=================
Statistics primer
=================

It is very hard to obtain a reliable result without running a performance test multiple times (see :doc:`/performance/stability/index`).
That is why calcite uses statistics so that you can make the correct conclusions based on the data you collect.
We present you a small glossary of statistical terms to help you understand such results.

:ref:`performance/stability/statistics:Descriptive statistics` can be used to describe a set of values, but one must understand what they mean and more importantly their limitations.
The best way to analyse a set of values is to observe its :ref:`performance/stability/statistics:Distributions` using statistical tools such as :ref:`performance/stability/statistics:Hypothesis testing`.


Descriptive statistics
======================

.. glossary::
   arithmetic mean
      Also known as the average, the arithmetic mean is the sum of all values divided by the number of values.
      This usually is paired with the :term:`standard deviation`.

      .. warning::
         This is almost always the wrong metric when speaking of performance. Prefer using the :term:`median`. [BAK19]_
      
   geometric mean
      Can be used when comparing normalized values. [FW86]_

      .. warning::
         This should only be used when comparing values relative to some baseline, for example when comparing different hardware.

   median
      The value that seperates a set of values in two parts with half the samples each. This is effectively the "middle" value of a set.

      .. note::
         | This is the same value as the 50th :term:`percentile`. 
         | While generally a better metric than the :term:`arithmetic mean`, this value itself is not enough to determine regressions.

   percentile
      The value below which a certain percentage of the values fall.
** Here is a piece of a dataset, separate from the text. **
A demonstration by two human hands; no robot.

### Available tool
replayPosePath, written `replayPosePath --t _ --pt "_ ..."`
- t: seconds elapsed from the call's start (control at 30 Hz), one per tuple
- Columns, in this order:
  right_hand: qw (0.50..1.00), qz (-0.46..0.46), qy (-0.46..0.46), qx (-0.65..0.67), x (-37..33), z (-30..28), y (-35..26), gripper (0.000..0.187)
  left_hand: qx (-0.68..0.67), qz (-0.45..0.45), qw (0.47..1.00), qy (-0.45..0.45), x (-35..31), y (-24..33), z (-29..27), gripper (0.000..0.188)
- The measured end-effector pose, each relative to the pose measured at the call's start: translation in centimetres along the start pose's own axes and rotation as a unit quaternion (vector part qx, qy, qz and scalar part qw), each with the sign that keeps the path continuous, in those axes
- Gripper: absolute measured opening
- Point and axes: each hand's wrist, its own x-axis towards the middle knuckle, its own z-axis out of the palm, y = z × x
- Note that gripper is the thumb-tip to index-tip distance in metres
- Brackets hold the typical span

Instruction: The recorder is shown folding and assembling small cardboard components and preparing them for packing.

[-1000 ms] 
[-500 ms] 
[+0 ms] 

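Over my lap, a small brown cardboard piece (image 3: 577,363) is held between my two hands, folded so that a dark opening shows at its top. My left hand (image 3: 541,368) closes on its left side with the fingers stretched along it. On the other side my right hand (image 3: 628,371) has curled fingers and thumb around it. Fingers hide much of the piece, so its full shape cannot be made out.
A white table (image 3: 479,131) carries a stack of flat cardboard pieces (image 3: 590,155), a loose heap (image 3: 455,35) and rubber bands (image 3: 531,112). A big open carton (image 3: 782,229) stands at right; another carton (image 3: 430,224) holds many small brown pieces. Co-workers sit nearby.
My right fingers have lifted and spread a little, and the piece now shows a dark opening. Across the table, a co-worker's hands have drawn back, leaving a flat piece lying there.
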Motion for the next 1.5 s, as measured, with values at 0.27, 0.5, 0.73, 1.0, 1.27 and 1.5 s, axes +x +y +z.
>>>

      For example, if the 95th percentile is 105ms, it means 95% of the values are below 105ms.
      
      The 25th, 50th and 75th percentiles are known as the first quartile, :term:`median` and second quartile respectively.
      
      .. note::
        Percentiles are usually used for latency measurements, but one should not forget to include the maximum in the results, even if the 99th percentile is used. [TEN15]_

   variance
   standard deviation
      | Measures of the dispersion in a set of values. 
      | The variance is defined as the squared deviation from the mean value in a set.
      | The standard deviation (stddev) is defined as the squareroot of the variance, making it more suited for interpretation as it is expressed in the same unit as the data.

      | In practice, a small standard deviation means that the test was stable.

Distributions
=============

.. glossary::
   probability distribution
   probability density function
   cumulative distribution function
      A function representing the probabilities of an event happening.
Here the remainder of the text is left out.